Rippling Brainwaves: March 2010

Wednesday, March 31, 2010

release 1.6.8 of the PowerShell Provider for Mercurial

BitBucket project link: http://bitbucket.org/artvandalay/mercurialpsprovider/

1.6.8 has two significant user-visible changes. The first is that passing "-1" as a cache size will set it as unlimited. That might seem excessive, but in terms of relative memory footprint, the changeset objects and repository manifests in the "drive" cache are plankton in the sea of memory in an up-to-date desktop or laptop (does anyone run PowerShell on mobiles?). After reading through some informative links and calculating based on some iffy assumptions about the mean lengths of the strings and arrays, the "mean" grand total for a changeset and all its properties is approximately 1324 bytes. But of course that number probably doesn't accurately reflect what will really transpire as the CLR performs the allocations; the memory isn't likely to be packed perfectly.

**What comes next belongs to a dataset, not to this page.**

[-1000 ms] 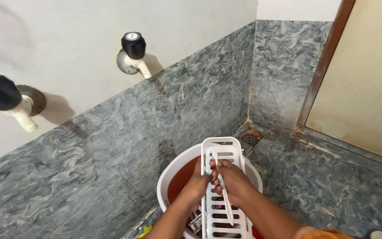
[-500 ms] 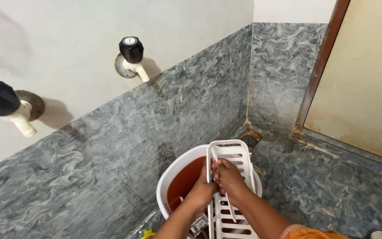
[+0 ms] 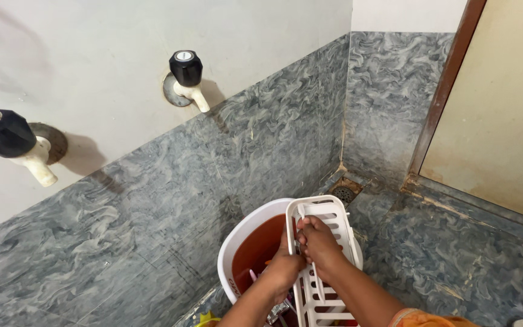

A more empirical but still laid-back method is to use the Process Explorer. Right-click the powershell.exe process, view properties, switch to the .NET properties tab, choose .NET CLR Memory. One can make the "# Bytes in all Heaps" line jump up and down, but not consistently and not by much considering that a million bytes is a puny amount nowadays. In any case the statistical turbulence merely caused by PowerShell's own execution of cmdlets on the provider makes the whole exercise rather futile.

The second significant user-visible change is changing to an explicit strategy for interpreting numbers as changeset identifiers. For Mercurial, any given number (no letters or other characters) could be either a "revision" or a "short hash", with revision taking obvious precedence. Mercurial can tell the difference because it knows every possible revision number and changeset hash.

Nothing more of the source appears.